━━━━━ Dataset content ━━━━━

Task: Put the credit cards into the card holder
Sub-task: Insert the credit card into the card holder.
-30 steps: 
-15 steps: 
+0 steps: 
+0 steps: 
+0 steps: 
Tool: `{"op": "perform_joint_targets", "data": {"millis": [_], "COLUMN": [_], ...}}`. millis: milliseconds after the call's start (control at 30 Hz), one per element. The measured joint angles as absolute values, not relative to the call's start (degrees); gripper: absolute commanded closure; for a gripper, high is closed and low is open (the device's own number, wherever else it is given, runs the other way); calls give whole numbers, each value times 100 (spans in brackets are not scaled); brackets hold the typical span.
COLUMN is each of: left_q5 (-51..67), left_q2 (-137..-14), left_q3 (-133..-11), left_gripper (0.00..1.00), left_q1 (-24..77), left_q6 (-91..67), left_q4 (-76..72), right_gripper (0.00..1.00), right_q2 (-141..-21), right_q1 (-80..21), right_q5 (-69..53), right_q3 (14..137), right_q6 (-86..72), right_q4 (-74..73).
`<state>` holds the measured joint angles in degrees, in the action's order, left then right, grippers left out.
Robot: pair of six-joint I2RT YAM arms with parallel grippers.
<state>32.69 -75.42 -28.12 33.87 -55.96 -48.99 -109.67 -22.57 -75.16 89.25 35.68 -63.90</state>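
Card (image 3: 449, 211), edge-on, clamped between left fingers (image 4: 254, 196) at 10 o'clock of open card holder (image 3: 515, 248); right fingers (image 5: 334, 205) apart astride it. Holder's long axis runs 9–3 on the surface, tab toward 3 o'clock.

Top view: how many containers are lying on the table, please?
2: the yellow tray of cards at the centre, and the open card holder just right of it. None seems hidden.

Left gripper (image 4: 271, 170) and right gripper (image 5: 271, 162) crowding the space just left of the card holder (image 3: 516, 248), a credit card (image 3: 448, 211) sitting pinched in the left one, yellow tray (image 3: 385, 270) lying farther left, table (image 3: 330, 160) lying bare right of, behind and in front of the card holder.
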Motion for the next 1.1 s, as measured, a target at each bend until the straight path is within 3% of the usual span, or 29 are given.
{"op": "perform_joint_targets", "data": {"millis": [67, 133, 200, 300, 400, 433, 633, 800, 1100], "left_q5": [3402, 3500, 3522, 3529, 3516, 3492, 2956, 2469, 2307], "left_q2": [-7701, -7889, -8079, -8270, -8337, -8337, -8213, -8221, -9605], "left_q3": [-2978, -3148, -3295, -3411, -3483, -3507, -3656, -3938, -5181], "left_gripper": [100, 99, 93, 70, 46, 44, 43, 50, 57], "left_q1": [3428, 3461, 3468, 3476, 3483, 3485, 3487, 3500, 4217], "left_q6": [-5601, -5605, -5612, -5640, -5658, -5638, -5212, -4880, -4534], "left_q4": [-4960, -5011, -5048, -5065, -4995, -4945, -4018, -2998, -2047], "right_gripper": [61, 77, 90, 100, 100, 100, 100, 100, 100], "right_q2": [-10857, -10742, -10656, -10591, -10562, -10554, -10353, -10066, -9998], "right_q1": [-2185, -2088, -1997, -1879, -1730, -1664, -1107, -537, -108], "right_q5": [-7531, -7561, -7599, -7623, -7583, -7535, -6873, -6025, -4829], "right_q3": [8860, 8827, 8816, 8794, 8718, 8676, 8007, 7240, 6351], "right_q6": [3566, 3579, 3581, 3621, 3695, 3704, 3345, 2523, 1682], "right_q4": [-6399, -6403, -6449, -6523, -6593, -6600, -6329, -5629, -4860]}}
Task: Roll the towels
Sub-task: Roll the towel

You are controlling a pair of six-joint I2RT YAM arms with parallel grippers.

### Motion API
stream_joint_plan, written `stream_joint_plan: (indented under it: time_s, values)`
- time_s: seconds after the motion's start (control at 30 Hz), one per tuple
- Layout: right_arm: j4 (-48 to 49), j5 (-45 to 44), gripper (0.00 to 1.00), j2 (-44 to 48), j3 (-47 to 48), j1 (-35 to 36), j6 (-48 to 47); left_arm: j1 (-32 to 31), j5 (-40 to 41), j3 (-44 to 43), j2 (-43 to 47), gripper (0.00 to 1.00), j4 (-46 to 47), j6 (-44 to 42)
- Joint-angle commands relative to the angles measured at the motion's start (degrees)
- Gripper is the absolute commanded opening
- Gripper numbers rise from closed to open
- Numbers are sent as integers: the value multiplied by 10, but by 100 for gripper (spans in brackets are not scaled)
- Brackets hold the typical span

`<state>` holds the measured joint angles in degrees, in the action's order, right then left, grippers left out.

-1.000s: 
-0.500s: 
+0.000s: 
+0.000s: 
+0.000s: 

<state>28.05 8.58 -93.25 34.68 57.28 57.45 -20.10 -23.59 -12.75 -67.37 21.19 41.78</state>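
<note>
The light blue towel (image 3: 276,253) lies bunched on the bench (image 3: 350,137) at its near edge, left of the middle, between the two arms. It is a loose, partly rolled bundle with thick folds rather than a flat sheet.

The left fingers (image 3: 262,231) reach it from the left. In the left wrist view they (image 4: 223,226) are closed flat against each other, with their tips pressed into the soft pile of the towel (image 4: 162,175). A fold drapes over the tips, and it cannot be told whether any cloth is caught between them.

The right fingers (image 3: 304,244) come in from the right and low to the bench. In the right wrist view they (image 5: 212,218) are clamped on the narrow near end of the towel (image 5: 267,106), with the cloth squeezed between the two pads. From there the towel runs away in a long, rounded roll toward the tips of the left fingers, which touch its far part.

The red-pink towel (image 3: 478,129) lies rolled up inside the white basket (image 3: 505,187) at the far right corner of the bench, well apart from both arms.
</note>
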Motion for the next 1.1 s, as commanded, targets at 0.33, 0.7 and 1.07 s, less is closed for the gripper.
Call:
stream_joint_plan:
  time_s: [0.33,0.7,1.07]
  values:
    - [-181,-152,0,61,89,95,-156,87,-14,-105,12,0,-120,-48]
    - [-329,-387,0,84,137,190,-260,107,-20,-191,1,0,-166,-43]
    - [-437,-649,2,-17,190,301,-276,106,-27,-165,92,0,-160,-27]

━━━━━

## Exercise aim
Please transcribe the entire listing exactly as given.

## Solved exercise
Task: Put the credit cards into the card holder
Sub-task: Insert the credit card into the card holder.
-30 steps: 
-15 steps: 
+0 steps: 
+0 steps: 
+0 steps: 
Tool: `{"op": "perform_joint_targets", "data": {"millis": [_], "COLUMN": [_], ...}}`. millis: milliseconds after the call's start (control at 30 Hz), one per element. The measured joint angles as absolute values, not relative to the call's start (degrees); gripper: absolute commanded closure; for a gripper, high is closed and low is open (the device's own number, wherever else it is given, runs the other way); calls give whole numbers, each value times 100 (spans in brackets are not scaled); brackets hold the typical span.
COLUMN is each of: left_q5 (-51..67), left_q2 (-137..-14), left_q3 (-133..-11), left_gripper (0.00..1.00), left_q1 (-24..77), left_q6 (-91..67), left_q4 (-76..72), right_gripper (0.00..1.00), right_q2 (-141..-21), right_q1 (-80..21), right_q5 (-69..53), right_q3 (14..137), right_q6 (-86..72), right_q4 (-74..73).
`<state>` holds the measured joint angles in degrees, in the action's order, left then right, grippers left out.
Robot: pair of six-joint I2RT YAM arms with parallel grippers.
<state>32.69 -75.42 -28.12 33.87 -55.96 -48.99 -109.67 -22.57 -75.16 89.25 35.68 -63.90</state>
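Card (image 3: 449, 211), edge-on, clamped between left fingers (image 4: 254, 196) at 10 o'clock of open card holder (image 3: 515, 248); right fingers (image 5: 334, 205) apart astride it. Holder's long axis runs 9–3 on the surface, tab toward 3 o'clock.

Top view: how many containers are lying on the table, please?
2: the yellow tray of cards at the centre, and the open card holder just right of it. None seems hidden.

Left gripper (image 4: 271, 170) and right gripper (image 5: 271, 162) crowding the space just left of the card holder (image 3: 516, 248), a credit card (image 3: 448, 211) sitting pinched in the left one, yellow tray (image 3: 385, 270) lying farther left, table (image 3: 330, 160) lying bare right of, behind and in front of the card holder.
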Motion for the next 1.1 s, as measured, a target at each bend until the straight path is within 3% of the usual span, or 29 are given.
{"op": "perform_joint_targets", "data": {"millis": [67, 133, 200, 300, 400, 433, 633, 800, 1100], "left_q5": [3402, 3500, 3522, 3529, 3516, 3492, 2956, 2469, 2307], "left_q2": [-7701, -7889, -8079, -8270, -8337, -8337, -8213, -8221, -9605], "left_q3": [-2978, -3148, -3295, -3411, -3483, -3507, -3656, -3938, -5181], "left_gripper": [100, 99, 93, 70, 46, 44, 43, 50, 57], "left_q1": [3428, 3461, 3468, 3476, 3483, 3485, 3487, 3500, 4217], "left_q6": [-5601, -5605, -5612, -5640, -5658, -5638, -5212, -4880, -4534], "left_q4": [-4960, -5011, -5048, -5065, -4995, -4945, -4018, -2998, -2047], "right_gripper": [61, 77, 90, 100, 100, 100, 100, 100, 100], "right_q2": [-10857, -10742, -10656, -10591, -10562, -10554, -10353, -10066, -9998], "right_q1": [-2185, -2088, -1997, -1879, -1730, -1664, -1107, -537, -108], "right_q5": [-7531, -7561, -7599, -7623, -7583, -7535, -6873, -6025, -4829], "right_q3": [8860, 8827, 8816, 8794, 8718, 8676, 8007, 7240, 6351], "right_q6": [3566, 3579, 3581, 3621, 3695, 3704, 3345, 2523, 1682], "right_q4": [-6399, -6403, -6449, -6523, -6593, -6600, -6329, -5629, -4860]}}
Task: Roll the towels
Sub-task: Roll the towel

You are controlling a pair of six-joint I2RT YAM arms with parallel grippers.

### Motion API
stream_joint_plan, written `stream_joint_plan: (indented under it: time_s, values)`
- time_s: seconds after the motion's start (control at 30 Hz), one per tuple
- Layout: right_arm: j4 (-48 to 49), j5 (-45 to 44), gripper (0.00 to 1.00), j2 (-44 to 48), j3 (-47 to 48), j1 (-35 to 36), j6 (-48 to 47); left_arm: j1 (-32 to 31), j5 (-40 to 41), j3 (-44 to 43), j2 (-43 to 47), gripper (0.00 to 1.00), j4 (-46 to 47), j6 (-44 to 42)
- Joint-angle commands relative to the angles measured at the motion's start (degrees)
- Gripper is the absolute commanded opening
- Gripper numbers rise from closed to open
- Numbers are sent as integers: the value multiplied by 10, but by 100 for gripper (spans in brackets are not scaled)
- Brackets hold the typical span

`<state>` holds the measured joint angles in degrees, in the action's order, right then left, grippers left out.

-1.000s: 
-0.500s: 
+0.000s: 
+0.000s: 
+0.000s: 

<state>28.05 8.58 -93.25 34.68 57.28 57.45 -20.10 -23.59 -12.75 -67.37 21.19 41.78</state>
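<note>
The light blue towel (image 3: 276,253) lies bunched on the bench (image 3: 350,137) at its near edge, left of the middle, between the two arms. It is a loose, partly rolled bundle with thick folds rather than a flat sheet.

The left fingers (image 3: 262,231) reach it from the left. In the left wrist view they (image 4: 223,226) are closed flat against each other, with their tips pressed into the soft pile of the towel (image 4: 162,175). A fold drapes over the tips, and it cannot be told whether any cloth is caught between them.

The right fingers (image 3: 304,244) come in from the right and low to the bench. In the right wrist view they (image 5: 212,218) are clamped on the narrow near end of the towel (image 5: 267,106), with the cloth squeezed between the two pads. From there the towel runs away in a long, rounded roll toward the tips of the left fingers, which touch its far part.

The red-pink towel (image 3: 478,129) lies rolled up inside the white basket (image 3: 505,187) at the far right corner of the bench, well apart from both arms.
</note>
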Motion for the next 1.1 s, as commanded, targets at 0.33, 0.7 and 1.07 s, less is closed for the gripper.
Call:
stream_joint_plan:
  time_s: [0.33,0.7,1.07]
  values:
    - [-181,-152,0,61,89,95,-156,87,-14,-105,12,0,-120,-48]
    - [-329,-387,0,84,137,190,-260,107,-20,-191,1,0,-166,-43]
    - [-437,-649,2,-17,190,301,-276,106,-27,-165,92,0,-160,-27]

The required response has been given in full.